Jika Anda tidak melihat principal dan peran ini, berikan peran yang diperlukan kepada agen layanan pada kunci Anda:

gcloud kms keys add-iam-policy-binding KEY_NAME \
    --keyring KEY_RING \
    --location LOCATION \
    --member=serviceAccount:service-org-ORGANIZATION_NUMBER@security-center-api.iam.gserviceaccount.com \
    --role=roles/cloudkms.cryptoKeyEncrypterDecrypter

Ganti kode berikut:

  • KEY_RING: key ring untuk kunci Cloud KMS Anda
  • LOCATION: lokasi kunci Cloud KMS Anda
  • KEY_NAME: nama kunci Cloud KMS Anda
  • ORGANIZATION_NUMBER: nomor organisasi Anda

Memulihkan kunci yang dinonaktifkan atau dijadwalkan untuk dihancurkan

Jika kunci atau versi kunci Cloud KMS dinonaktifkan, Anda dapat mengaktifkan versi kunci.

Demikian pula, jika kunci Cloud KMS dijadwalkan untuk dihancurkan, Anda dapat memulihkan versi kunci. Setelah kunci di hancurkan, Anda tidak dapat memulihkannya, dan Anda tidak akan memiliki akses ke resource Security Command Center yang mendukung CMEK.

Mengatasi error saat membuat resource yang dilindungi

Jika Anda memilih Google-owned and Google-managed encryption keys saat mengaktifkan Security Command Center, lalu Anda menerapkan batasan kebijakan organisasi CMEK dalam organisasi tersebut, Anda tidak akan dapat membuat resource baru yang mendukung CMEK.

Jika Anda tidak dapat membuat resource ini, periksa apakah batasan kebijakan organisasi CMEK diterapkan untuk organisasi Anda, atau untuk project atau folder apa pun di organisasi tersebut.
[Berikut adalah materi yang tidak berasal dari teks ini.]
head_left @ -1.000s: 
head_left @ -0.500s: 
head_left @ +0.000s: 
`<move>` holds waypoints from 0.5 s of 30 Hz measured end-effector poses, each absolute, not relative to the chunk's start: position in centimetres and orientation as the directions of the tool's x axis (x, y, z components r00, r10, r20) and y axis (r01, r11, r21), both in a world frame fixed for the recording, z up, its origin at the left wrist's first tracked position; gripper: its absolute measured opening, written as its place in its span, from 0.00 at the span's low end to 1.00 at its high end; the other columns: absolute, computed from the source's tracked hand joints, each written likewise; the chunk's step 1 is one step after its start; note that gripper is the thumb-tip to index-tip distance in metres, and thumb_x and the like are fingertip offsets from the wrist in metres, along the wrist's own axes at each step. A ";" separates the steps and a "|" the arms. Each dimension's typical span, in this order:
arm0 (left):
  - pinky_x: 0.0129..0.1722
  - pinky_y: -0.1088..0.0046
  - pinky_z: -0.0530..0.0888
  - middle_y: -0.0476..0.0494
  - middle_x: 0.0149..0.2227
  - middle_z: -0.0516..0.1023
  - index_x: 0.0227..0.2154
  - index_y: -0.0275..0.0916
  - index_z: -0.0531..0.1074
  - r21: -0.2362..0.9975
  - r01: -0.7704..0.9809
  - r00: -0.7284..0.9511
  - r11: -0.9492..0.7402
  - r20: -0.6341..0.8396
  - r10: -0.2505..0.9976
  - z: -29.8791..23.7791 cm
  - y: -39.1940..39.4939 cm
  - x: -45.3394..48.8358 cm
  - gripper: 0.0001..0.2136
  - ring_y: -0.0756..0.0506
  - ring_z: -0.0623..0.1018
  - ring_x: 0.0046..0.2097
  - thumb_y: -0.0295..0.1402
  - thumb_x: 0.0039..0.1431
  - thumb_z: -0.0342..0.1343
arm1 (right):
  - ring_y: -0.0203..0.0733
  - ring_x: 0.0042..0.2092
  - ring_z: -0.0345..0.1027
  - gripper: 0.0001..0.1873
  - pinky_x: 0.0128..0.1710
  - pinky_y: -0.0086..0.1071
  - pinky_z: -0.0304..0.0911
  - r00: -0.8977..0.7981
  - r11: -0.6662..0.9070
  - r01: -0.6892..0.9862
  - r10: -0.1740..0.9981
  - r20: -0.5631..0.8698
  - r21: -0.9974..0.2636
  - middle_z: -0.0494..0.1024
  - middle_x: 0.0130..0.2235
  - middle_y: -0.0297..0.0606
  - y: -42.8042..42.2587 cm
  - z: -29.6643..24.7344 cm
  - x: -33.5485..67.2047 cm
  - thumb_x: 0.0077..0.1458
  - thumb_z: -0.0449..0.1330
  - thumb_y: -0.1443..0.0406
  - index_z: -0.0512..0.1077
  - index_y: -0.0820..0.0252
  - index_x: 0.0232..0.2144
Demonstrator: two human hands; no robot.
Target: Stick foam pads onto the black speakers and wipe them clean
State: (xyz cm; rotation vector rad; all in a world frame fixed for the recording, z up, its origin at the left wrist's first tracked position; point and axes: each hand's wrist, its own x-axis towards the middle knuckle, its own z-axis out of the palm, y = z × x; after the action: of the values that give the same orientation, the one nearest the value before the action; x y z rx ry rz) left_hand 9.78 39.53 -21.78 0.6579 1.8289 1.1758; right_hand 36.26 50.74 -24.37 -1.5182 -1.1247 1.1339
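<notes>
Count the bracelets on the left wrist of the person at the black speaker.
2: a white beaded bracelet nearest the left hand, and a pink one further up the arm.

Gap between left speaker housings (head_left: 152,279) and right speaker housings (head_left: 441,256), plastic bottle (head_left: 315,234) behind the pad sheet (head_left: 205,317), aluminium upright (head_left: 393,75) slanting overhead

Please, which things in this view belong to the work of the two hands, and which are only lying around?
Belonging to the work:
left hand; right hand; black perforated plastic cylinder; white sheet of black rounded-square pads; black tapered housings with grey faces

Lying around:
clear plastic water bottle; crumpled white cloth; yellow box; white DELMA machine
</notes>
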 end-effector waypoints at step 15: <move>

Untuk mengetahui informasi selengkapnya, lihat Batasan kebijakan organisasi CMEK di halaman ini.

Kuota dan harga

Saat Anda menggunakan CMEK di Security Command Center, project Anda dapat memakai kuota permintaan kriptografis Cloud KMS. Instance yang dienkripsi CMEK menggunakan kuota saat membaca atau menulis data di Security Command Center. Operasi enkripsi dan dekripsi menggunakan kunci CMEK memengaruhi kuota Cloud KMS hanya jika Anda menggunakan kunci hardware (Cloud HSM) atau kunci eksternal (Cloud EKM). Untuk mengetahui informasi selengkapnya, lihat Kuota Cloud KMS.

Selain itu, biaya Cloud KMS berlaku saat Security Command Center menggunakan CMEK Anda untuk mengenkripsi atau mendekripsi data. Untuk mengetahui informasi selengkapnya, lihat Harga Cloud KMS.